On 2013/02/04 03:53:14, epenner wrote: > When would it create a new texture? We have no usage tracking of textures to my > knowledge. How about always? I don't know if that's a good idea. You're the expert here. I'm just asking as it seems like that would be a simple solution if it worked. > > Regarding correctness, how do you device correctness when using multiple GL > threads? It's fraught with "undefined" etc. just as the description of this API > in the design document: > > https://docs.google.com/a/google.com/document/d/1vj-QmyReXBEw1CfiJphpIEgAqqrl... > > When the API says ASYNC, it really really means async. It's async but that doesn't mean there's concurrency. I think the implementation needs to be somewhat deterministic and protect against a misbehaving client. Having completely undefined behavior is a security problem. This api is after all exposed to the renderer.
Unfortunately we can't just allocate new textures on every upload (performance). Greg and I talked through both the API's current behavior, and safety as far as security. I personally don't see what the fuss is. We used the resource provider to completely block uninitialized texture reads. This is *awesome* as we don't get black-fill bugs anymore. The same could be said the nasty pipeline stalls and driver copies. They would be a thing of the past with a very simple policy enforced by resource provider... I don't know if we need more "GL'isms" in the resource provider either.
Your frame concept is a very simple fence. I think if we can make it a fence, then it makes sense to me, and it sets up this code for success in the future in a way that is understable by many people. Its a quick refactoring: Fence : RefCounted { virtual bool hasPassed() = 0; }; Resource scoped_refptr<Fence> m_readFence ResourceManager { RefPtr<Fence> m_fenceForCurrentFrame } lockForRead readLock = m_fenceForCurrentFrame lockForWrite assert m_resource->m_readFence()->isPassed(); resourceProvider->alloc() check the fence swap #if android setFence(pseudofence) #else ... TODOs #endif
Nat: 1.) wouldn't just need fences, it would special "async upload fences" since they happen async from normal gpu commands 2.) could be done more cleanly, but then we still need this patch to prevent the new slow path we would create. I think this patch should purely focus on the resource provider only, and forget about async uploads. 'N-rotation-buffers' is what all games to due to stream textures on consoles, so this just captures that technique, and enforces that the textures are 'rotated' correctly.

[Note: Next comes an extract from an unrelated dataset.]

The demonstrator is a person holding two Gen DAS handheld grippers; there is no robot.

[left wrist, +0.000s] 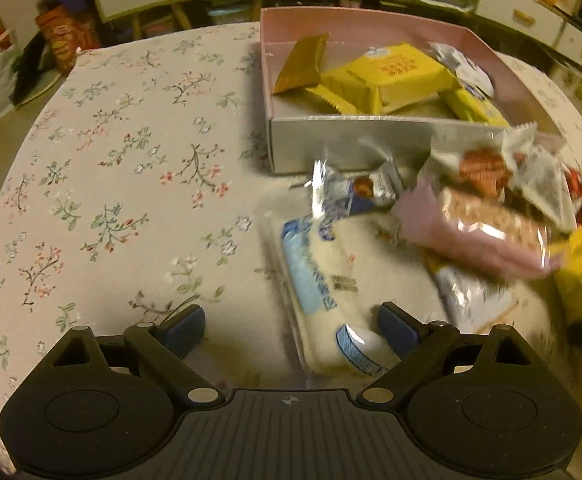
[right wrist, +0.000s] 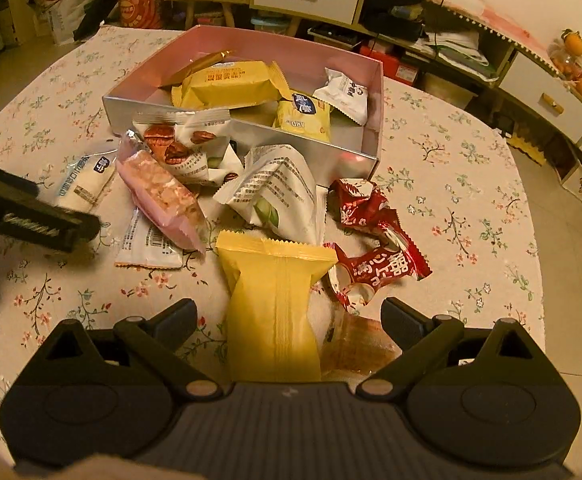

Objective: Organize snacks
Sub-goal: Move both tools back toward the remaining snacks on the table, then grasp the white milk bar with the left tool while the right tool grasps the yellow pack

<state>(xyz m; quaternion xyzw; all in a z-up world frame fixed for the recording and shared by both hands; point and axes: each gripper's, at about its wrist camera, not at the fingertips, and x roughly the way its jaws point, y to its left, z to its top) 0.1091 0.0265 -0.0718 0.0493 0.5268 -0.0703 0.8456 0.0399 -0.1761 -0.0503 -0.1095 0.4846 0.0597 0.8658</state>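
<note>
The desk (right wrist: 471,184), round and spread with a flowered cloth, runs out ahead of both tongs. Well ahead of them on it stands the pink box (right wrist: 379,92), silver on the outside, already holding a few wrapped snacks, among them a broad yellow packet (right wrist: 227,84).

Between the box and the tongs lies the loose heap of snacks not yet sorted. Straight ahead of the right tongs (right wrist: 289,322), reaching in between the two fingers, lies a long yellow pack (right wrist: 271,304); these tongs stand wide and released, touching nothing that I can see. Just right of that pack are the red candy wrappers (right wrist: 375,264), and farther ahead to the left a pink bar (right wrist: 163,196).

The left tongs (left wrist: 291,330) are spread as well, with a white-and-blue cake pack (left wrist: 327,300) lying between the fingers, nearer the right one; nothing is gripped.

The step in hand looks like picking up, one piece for each side. The next move probably calls for lowering and closing squarely across each pack's middle, then carrying it forward over the box's near wall.
</note>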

The read fence could work since that occurs with regular GPU command stream. Happy to do that if piman also approves. Can discuss tomorrow.
On 2013/02/04 07:53:54, epenner wrote: > Nat: 1.) wouldn't just need fences, it would special "async upload fences" since > they happen async from normal gpu commands 2.) could be done more cleanly, but > then we still need this patch to prevent the new slow path we would create. > > I think this patch should purely focus on the resource provider only, and forget > about async uploads. 'N-rotation-buffers' is what all games to due to stream > textures on consoles, so this just captures that technique, and enforces that > the textures are 'rotated' correctly. If this technique is expected from GLES clients for good performance then this patch makes sense. I still think we need to do something on the service side to prevent undefined behavior when a texture is reused to early. That the following code has undefined behavior seems wrong: beginQueryEXT(GL_ASYNC_PIXEL_TRANSFERS_COMPLETED_CHROMIUM, queryId); asyncTexImage2DCHROMIUM(textureId, ..); endQueryEXT(GL_ASYNC_PIXEL_TRANSFERS_COMPLETED_CHROMIUM); getQueryObjectuivEXT(queryId, GL_QUERY_RESULT_AVAILABLE_EXT, &completed); if (completed) { drawTexture(textureId); swapBuffers(); asyncTexImage2DCHROMIUM(textureId, ..); } Btw, is the performance problem with creating a new texture for each upload related to the use of eglimages?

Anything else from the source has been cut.